Now if I can just figure out how to suspend a peanut in there...
  

       Now that i know vacuums are less heavy than water I know this would not work by the vacuum alone. Thanks to (jutta) for that link and (suctionpad) for the idea to make the sugar resin used more heavy enough to sink. I will adjust the idea to reflect this.
MrDaliLlama, Oct 29 2004
  

       Vacuums are lighter than the air they displace? Tell that to my Hoover, it's heavy as a brick. Joking aside, this sinking egg idea just doesn't float. Well, OK, it does. That's the problem. Look up the ideas for "vacuum spheres" here.

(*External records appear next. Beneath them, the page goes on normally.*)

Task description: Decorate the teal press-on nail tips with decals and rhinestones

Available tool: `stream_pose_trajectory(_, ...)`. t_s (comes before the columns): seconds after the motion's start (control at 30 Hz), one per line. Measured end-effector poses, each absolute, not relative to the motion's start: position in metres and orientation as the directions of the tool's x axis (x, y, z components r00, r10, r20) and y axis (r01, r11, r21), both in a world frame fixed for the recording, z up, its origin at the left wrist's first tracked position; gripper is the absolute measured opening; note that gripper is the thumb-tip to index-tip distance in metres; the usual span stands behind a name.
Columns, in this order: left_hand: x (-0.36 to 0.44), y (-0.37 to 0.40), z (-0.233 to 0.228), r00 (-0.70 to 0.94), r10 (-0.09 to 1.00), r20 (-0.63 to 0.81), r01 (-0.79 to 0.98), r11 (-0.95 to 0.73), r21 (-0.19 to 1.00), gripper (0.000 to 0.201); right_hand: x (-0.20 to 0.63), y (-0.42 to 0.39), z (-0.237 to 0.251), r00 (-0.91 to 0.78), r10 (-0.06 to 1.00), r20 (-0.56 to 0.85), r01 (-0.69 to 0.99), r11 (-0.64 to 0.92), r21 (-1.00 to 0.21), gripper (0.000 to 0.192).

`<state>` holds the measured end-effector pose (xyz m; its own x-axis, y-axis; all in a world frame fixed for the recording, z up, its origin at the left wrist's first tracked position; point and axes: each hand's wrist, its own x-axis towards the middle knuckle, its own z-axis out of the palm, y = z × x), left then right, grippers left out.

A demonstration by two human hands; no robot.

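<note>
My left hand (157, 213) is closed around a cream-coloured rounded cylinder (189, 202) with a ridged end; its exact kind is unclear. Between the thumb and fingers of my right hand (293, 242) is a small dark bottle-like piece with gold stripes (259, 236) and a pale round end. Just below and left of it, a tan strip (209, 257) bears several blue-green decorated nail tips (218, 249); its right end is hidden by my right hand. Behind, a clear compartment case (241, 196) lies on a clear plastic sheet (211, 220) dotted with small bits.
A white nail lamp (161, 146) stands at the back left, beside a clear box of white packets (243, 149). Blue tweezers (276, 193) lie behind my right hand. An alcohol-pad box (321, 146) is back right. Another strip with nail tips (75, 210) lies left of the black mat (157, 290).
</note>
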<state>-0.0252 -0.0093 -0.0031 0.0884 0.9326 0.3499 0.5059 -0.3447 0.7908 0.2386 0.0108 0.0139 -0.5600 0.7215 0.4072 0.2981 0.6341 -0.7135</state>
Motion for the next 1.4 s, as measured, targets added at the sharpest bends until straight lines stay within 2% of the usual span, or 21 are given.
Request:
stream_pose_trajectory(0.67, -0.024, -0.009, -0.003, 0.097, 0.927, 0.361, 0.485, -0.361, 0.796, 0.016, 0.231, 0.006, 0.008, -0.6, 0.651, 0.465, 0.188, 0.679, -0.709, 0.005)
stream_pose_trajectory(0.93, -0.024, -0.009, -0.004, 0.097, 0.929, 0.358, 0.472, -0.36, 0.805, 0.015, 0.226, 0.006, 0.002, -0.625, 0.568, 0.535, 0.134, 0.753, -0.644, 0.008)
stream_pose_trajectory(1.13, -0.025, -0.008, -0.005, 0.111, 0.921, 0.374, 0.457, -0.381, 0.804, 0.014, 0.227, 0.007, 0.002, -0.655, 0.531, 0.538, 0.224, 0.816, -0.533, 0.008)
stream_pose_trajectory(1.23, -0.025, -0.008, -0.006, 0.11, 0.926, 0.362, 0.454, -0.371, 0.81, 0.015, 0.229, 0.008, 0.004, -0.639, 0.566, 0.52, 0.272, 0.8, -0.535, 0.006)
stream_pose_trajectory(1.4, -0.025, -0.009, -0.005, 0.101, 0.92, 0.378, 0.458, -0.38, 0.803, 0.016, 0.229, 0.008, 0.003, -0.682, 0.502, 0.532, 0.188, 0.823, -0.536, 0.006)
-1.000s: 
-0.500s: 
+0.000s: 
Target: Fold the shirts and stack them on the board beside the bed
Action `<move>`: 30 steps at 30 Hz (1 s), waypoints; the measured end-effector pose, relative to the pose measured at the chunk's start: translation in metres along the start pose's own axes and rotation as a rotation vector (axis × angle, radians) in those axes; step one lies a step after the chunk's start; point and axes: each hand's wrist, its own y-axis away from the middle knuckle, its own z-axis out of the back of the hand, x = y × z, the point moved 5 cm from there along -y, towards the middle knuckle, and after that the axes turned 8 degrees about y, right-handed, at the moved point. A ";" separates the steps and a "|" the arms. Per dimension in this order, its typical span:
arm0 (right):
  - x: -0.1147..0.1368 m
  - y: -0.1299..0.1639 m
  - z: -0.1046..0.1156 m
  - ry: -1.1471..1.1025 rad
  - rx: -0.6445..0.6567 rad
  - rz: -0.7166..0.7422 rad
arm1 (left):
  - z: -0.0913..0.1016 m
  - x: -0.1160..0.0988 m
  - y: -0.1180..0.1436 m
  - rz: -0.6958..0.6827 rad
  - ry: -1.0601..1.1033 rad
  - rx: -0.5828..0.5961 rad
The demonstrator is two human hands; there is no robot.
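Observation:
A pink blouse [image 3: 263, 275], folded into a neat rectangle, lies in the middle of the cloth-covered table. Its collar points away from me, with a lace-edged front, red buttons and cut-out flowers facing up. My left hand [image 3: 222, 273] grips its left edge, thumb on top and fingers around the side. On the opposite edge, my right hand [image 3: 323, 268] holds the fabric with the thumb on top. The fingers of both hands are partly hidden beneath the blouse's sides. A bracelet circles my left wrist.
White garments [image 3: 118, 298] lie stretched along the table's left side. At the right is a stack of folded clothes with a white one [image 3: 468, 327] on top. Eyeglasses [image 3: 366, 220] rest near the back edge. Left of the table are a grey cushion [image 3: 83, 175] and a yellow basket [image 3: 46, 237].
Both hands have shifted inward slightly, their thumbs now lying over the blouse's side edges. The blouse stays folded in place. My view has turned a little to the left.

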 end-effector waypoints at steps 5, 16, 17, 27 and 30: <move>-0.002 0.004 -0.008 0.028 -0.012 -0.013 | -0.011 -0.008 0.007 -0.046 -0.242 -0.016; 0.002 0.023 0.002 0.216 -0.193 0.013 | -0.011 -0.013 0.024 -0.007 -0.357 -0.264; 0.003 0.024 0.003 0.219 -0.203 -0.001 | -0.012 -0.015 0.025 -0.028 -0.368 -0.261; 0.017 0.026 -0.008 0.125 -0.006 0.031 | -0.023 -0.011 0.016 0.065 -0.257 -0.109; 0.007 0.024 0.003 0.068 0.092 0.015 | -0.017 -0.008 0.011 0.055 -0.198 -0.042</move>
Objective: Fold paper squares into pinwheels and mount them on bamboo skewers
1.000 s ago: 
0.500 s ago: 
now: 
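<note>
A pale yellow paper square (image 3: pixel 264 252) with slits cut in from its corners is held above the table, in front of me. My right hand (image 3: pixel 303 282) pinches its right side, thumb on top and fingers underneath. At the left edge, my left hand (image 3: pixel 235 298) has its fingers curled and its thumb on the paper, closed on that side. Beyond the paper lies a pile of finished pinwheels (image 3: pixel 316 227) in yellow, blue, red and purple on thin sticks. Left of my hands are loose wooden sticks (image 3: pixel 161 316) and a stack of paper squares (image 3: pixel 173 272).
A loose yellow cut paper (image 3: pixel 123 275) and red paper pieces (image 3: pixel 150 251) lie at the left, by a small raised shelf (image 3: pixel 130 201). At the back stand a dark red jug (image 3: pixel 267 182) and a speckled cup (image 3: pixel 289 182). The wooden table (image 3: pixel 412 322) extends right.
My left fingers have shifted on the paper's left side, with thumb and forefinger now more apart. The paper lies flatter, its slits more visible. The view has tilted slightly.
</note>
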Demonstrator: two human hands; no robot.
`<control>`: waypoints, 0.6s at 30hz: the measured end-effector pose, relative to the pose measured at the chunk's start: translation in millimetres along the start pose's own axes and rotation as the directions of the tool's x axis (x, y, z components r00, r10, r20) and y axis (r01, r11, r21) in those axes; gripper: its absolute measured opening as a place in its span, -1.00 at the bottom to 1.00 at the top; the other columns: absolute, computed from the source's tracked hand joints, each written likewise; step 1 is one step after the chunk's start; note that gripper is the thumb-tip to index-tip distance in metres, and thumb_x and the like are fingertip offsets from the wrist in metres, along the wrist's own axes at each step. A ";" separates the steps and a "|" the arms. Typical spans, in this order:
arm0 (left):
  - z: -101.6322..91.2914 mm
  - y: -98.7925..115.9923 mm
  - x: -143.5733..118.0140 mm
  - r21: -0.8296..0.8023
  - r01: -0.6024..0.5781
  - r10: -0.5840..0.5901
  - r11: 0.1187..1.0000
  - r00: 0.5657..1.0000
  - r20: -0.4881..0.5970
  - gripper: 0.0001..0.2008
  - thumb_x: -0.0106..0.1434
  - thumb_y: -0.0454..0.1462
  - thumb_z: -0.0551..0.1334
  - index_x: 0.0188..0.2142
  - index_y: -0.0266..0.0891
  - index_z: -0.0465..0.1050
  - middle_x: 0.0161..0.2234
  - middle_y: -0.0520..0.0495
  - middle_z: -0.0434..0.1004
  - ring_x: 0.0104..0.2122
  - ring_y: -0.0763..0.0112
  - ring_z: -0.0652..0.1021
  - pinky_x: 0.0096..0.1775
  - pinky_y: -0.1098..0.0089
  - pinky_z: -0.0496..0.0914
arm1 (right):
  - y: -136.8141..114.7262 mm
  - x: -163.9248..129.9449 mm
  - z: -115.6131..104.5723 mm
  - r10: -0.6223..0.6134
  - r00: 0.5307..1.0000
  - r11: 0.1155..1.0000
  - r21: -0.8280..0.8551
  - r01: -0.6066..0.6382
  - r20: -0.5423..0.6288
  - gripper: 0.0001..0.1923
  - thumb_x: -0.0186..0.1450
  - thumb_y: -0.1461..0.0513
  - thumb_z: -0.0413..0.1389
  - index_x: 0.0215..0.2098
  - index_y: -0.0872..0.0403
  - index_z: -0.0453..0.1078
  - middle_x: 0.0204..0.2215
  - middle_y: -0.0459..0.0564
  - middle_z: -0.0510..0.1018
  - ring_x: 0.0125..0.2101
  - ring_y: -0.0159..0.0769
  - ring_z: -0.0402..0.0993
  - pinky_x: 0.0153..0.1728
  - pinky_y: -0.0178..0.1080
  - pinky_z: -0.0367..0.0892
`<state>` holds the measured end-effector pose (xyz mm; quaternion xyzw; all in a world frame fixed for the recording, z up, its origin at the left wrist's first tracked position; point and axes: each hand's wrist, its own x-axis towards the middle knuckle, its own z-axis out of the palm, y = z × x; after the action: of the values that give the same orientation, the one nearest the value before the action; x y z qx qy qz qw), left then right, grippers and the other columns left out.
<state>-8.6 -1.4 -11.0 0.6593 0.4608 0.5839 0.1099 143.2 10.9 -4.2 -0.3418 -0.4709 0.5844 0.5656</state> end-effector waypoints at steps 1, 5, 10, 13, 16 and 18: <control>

Many people, including myself, have done the math to see what sort of forces are created when dealing with vacuum vessels. Sugar just ain't gonna cut it, nor is anything else that you'd be able to hide in a glass.
Freefall, Oct 29 2004
  

       Seeing the reaction of someone whose sugar cubes briefly float on top of their tea might be fun, though.
jutta, Oct 29 2004
  

       Strange. I don't know what numbers everyone else is using, but mine work out fine. Well, as long as you start out with a very thick egg and a very small vacuum bubble. Or you could switch from the egg model to a paper cup with a false sugar bottom.   

       Oh, and I'm with [oniony] about the idea. Highly expensive way of cheating people out of a cheap yet high-profit item. Not going to bun it though.   

       [jutta] Yes. That idea I would have bunned.
Worldgineer, Oct 29 2004
  

       So we'd be getting more volume reduction simply through displacement, but not much from the actual vacuum. Seems like you'd be just as well off dropping in a big lump of sugar, without all the added trouble of making an airtight shell.
Freefall, Oct 29 2004
  

       Of course you would. And much better off skipping the whole proceedure. But I don't think that's the point. Though I don't really know the point.
Worldgineer, Oct 29 2004
  

       Really any gas would do the same thing, except bubbles would be visible briefly. With hot beverages, I think the egg would dissolve very quickly. Perhaps even before the cup was filled. This would mask the bubbles.
swamilad, Oct 31 2004
  

       Heh. And the point, even further.
Worldgineer, Oct 31 2004
  

       The purpose here (as I understand it: to confuse or trick a drinker) doesn't especially require a vacuum: a conventionally hollow shell would work just as well, although it would leave air bubbles.   

       But many trick glasses/mugs already exist, which divert the drink into a false bottom or completely contain the drink inside the clear hollow walls.   

       My own personal favorite for serving the victim less than they thought they were getting are the trick mugs with frogs in the bottom.